Visa version
Version skapad av Lars Arvestad 2015-11-30 19:02
Visa
< föregående
Jämför
< föregående
Remote Blast
In this assignment, you will use BioPython to run a Blast job at NCBI.
Data
Download the human CST3 protein sequence.
Preliminaries
- Figure out what Blast does and how it works.
- Go to the NCBI Blast web page (find it yourself...) and start a Blast comparison with CST3 against the so-called non-redundant protein database: nr. This means that you comparison should use the "blastp" subprogram (protein query against protein DB).
- Find the highest scoring hit in mouse
- What is the E-value, and what does that mean?
- Look at the actual alignment.

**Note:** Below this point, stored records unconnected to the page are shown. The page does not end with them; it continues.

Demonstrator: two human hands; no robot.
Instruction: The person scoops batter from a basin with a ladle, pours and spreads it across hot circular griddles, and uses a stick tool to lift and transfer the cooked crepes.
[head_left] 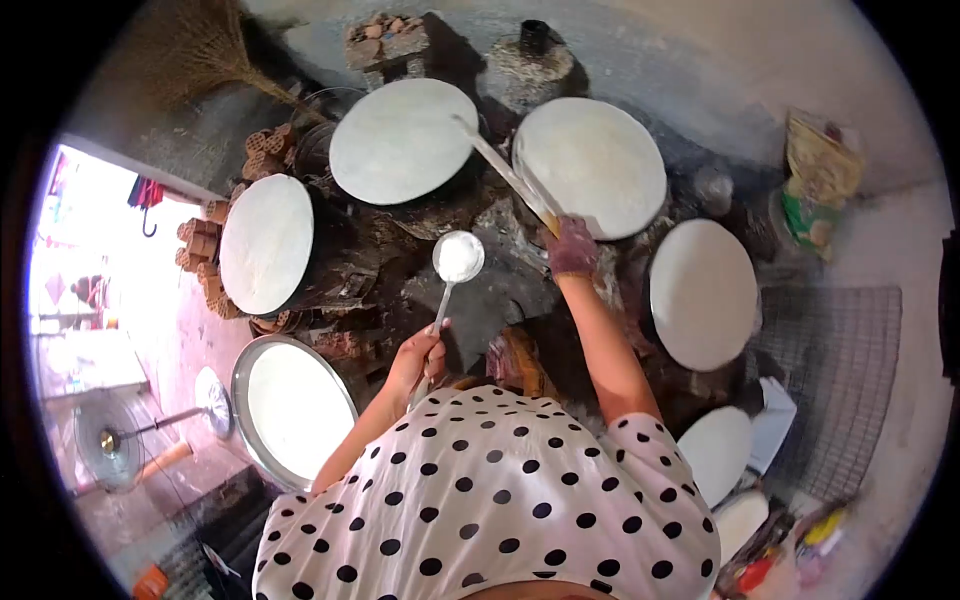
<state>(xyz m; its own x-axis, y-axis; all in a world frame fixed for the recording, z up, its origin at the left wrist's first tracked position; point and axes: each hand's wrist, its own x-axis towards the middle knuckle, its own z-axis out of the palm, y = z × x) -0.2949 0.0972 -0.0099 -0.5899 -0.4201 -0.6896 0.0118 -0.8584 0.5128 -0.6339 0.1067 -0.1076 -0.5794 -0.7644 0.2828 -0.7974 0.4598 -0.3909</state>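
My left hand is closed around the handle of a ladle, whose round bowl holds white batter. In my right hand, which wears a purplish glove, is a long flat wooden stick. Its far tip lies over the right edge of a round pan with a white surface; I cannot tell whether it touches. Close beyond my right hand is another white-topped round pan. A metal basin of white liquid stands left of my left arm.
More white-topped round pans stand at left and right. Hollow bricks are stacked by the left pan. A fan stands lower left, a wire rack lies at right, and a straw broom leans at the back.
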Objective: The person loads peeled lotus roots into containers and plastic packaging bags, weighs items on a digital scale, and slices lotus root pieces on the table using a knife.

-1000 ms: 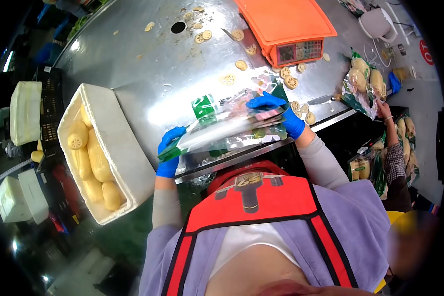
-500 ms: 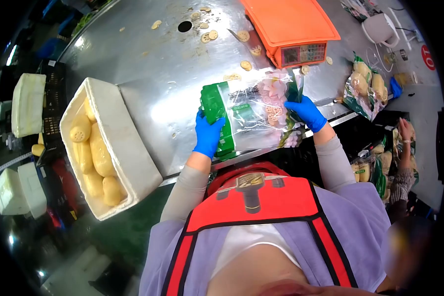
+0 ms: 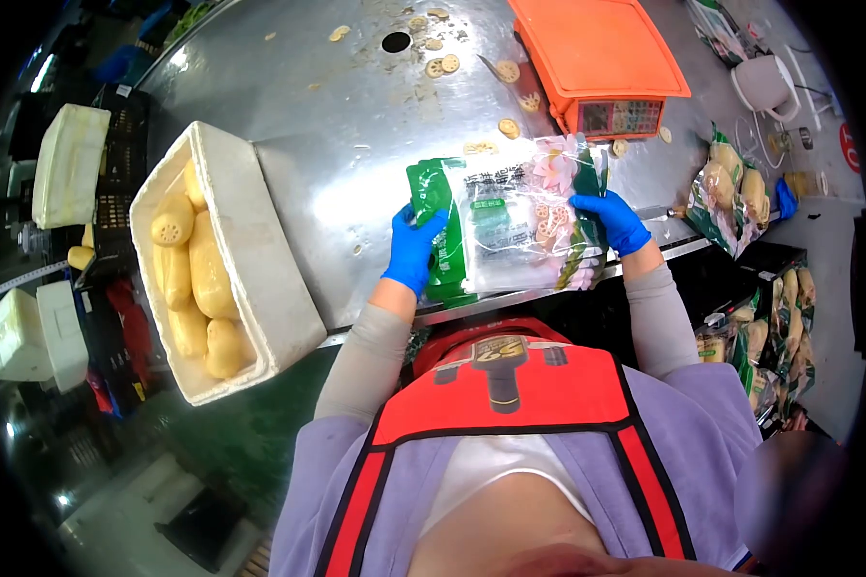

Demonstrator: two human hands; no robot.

How alike are the sequences?
Programming
Write a Python program that conducts a Blast search of a given protein sequence against the nr database at NCBI. There is good support for this in BioPython.
Requirements
- Your program is an executable Python file taking one input: a file containing a protein sequence.
- Output is the blast report given in XML format, presented to stdout.
To present:
- You should be able to give a brief explanation of Blast.
- What is the E-value, and what does that mean?
- You should understand the online output from a Blast run.
- Your code for the remoteblast program.
- Demonstrate a successful run of remoteblast.
Example session
Usage of your program should be something like this:
orange-01> ./remoteblast cst3.fa <?xml version="1.0"?> <!DOCTYPE BlastOutput PUBLIC "-//NCBI//NCBI BlastOutput/EN" "NCBI_BlastOutput.dtd"> <BlastOutput> <BlastOutput_program>blastx</BlastOutput_program> <BlastOutput_version>blastx 2.2.6 [Apr-09-2003]</BlastOutput_version> <BlastOutput_reference>~Reference: Altschul, Stephen F., et al (1997), "Gapped BLAST and PSI-BLAST: a new generation of protein database search~programs", Nucleic Acids Res. 25:3389-3402.</BlastOutput_reference> <BlastOutput_db>sprot</BlastOutput_db> <BlastOutput_query-ID>lcl|QUERY</BlastOutput_query-ID> <BlastOutput_query-def>CST3</BlastOutput_query-def> ... |
Output trimmed for brevity! Note that "orange-01>" is the commandline prompt.